A cocktail of powerful drugs helps control the seizures but eventually they may no longer work.

"The one drug she takes is horrible for her liver so she has to take another drug to counteract that and I feel the pharmaceuticals she takes keep her behind," Jill says.

"If she doesn't stop seizing with these drugs than we're lost, and we'll lose Lola," Khristian adds.

Christina Frate understands the Kibler's fear too well because Dravet Syndrome causes her daughter Paige to average 50 seizures a day.

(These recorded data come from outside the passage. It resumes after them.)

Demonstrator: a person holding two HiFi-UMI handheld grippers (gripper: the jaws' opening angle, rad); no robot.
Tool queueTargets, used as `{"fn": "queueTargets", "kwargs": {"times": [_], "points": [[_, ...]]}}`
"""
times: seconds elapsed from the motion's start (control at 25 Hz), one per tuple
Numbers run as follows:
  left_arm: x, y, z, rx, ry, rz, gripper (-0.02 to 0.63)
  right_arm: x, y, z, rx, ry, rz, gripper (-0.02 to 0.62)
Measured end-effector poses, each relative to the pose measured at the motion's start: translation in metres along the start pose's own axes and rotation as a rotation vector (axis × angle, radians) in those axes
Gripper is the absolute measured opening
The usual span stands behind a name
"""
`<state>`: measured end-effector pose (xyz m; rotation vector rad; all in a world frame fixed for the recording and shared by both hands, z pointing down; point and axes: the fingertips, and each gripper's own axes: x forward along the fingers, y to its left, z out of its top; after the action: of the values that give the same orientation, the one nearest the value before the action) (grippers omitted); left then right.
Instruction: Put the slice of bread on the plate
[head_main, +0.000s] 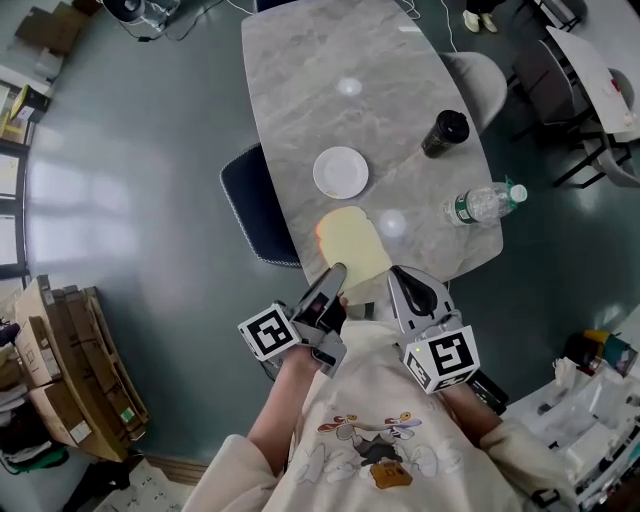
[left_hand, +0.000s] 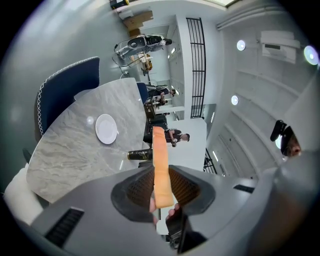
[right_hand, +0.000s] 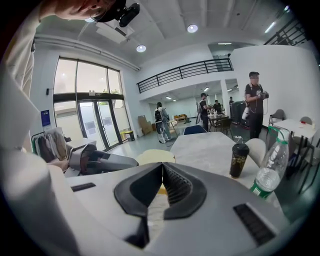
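A pale yellow slice of bread (head_main: 352, 243) hangs over the near end of the marble table (head_main: 300, 90), with my left gripper (head_main: 338, 272) shut on its near edge. In the left gripper view the bread (left_hand: 159, 150) stands edge-on between the two pads. The white plate (head_main: 340, 172) lies empty on the table just beyond the slice, and shows in the left gripper view as the plate (left_hand: 106, 128) at the left. My right gripper (head_main: 398, 275) hovers beside the slice on the right, jaws shut with nothing in them. From the right gripper view the bread (right_hand: 155, 156) sits just past its tips.
A black cup (head_main: 445, 132) and a lying water bottle (head_main: 483, 203) are on the table's right side. A dark blue chair (head_main: 250, 205) stands at the table's left edge and a white chair (head_main: 480, 80) at its right. People stand in the background.
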<state>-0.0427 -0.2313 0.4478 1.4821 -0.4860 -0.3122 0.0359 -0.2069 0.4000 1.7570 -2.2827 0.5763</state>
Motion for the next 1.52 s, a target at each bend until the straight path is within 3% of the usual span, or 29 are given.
{"fn": "queueTargets", "kwargs": {"times": [0.36,0.68,0.84,1.52], "points": [[0.017,0.022,0.021,0.016,0.003,0.06,0.098,0.041,-0.018,0.009,-0.014,-0.023,0.019,0.006],[0.031,0.029,0.032,0.012,0.009,0.068,0.097,0.058,-0.03,0.009,-0.058,-0.014,0.018,0.006],[0.055,0.042,0.044,0.019,0.02,0.103,0.097,0.081,-0.054,0.007,-0.062,-0.002,0.014,0.006],[0.133,0.107,0.09,0.078,0.013,0.223,0.098,0.166,-0.121,-0.034,-0.054,0.089,0.057,0.006]]}}
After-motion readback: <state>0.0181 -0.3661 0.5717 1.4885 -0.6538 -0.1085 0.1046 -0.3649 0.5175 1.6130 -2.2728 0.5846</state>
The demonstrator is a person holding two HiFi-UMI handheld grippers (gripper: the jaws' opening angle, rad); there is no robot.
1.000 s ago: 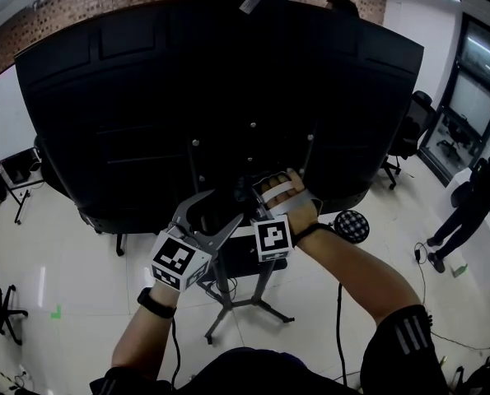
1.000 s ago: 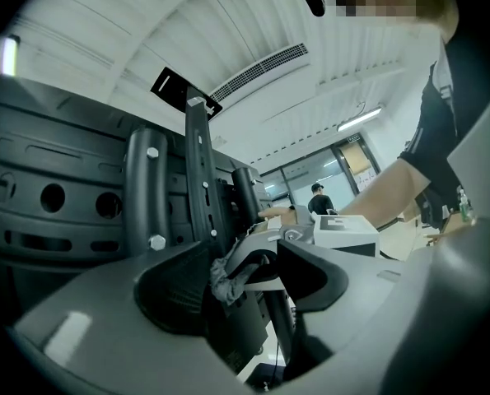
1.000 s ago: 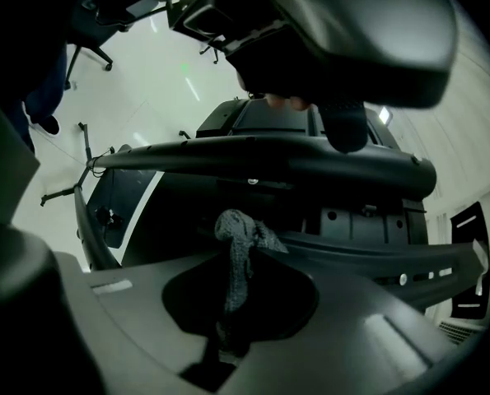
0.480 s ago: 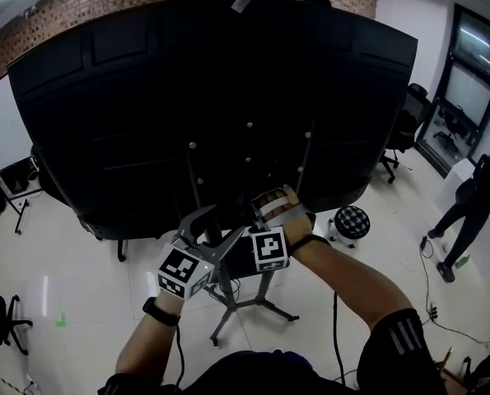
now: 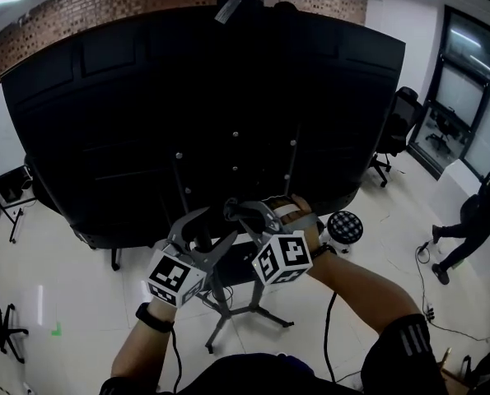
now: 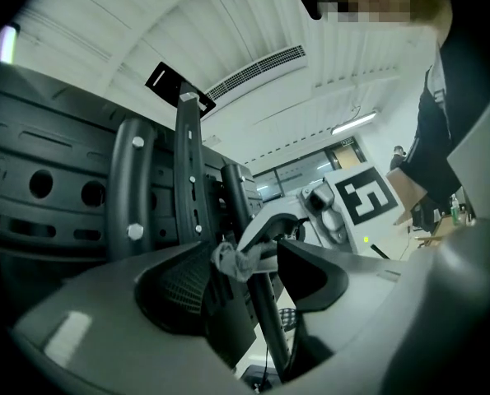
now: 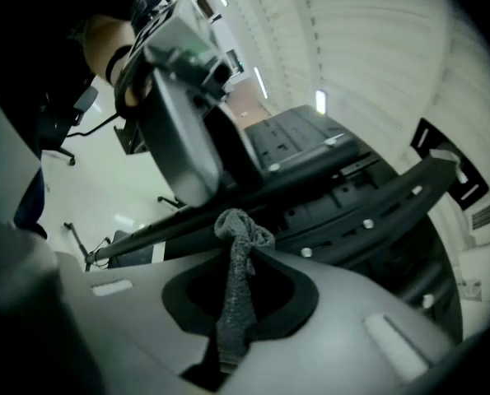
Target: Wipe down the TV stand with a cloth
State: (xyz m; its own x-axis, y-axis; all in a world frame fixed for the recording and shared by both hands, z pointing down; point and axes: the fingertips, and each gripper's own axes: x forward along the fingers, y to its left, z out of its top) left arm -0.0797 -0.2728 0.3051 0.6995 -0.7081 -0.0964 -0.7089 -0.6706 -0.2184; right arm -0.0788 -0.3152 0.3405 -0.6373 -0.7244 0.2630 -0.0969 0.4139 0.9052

"We don't take any day for granted because at any point we could lose her," Christina says. "We just don't know if there's a tomorrow for our kids."

That's why families - some of them from Ohio, are leaving family and jobs behind to move to Colorado - where marijuana is legal, and Charlotte's web is available. The oil is named for Charlotte Figgi, another Dravet's child, and it seems to have amazing results.

"We are two years into this, she's off all her pharmaceuticals. doesn't use her feeding tube, doesn't use her wheelchair," says Paige Figgi, Charlotte's mother.

Rainbow epilepsy expert, Dr. Nancy Bass understands why her patients are desperate.

"If medical marijuana was legal I would prescribe it if I could be sure that I was giving my patient a proven highly purified form of the CBD," says Dr. Bass.

Dr. Bass and the families want to see medical marijuana legalized in Ohio.

"We want to get this medication available for kids but we also have to make sure it's safe," Dr. Bass says.

And while Charlotte's Web seems like a miracle treatment, Charlotte Figgi still suffers from some seizures. Heartbreaking proof that it is not a cure, but an option of hope dozens of parents are desperate to try.

Christina doesn't remember the last time she had a solid night sleep.

She's on constant alert, and frustrated that 24 states including Washington DC have legalized marijuana that could help her child.

"I just don't understand why as a parent and an Ohioan that I should have to leave the state to get the medical treatment that my daughter so deserves,"

Dr. Bass says clinical trials on CBD oil are being planned but there are still scientific studies to be done and, if all goes well, FDA approval. But that could take years. Years that families, like those of Lola and Paige, do not have.

That's why so many are heading to Colorado for hope.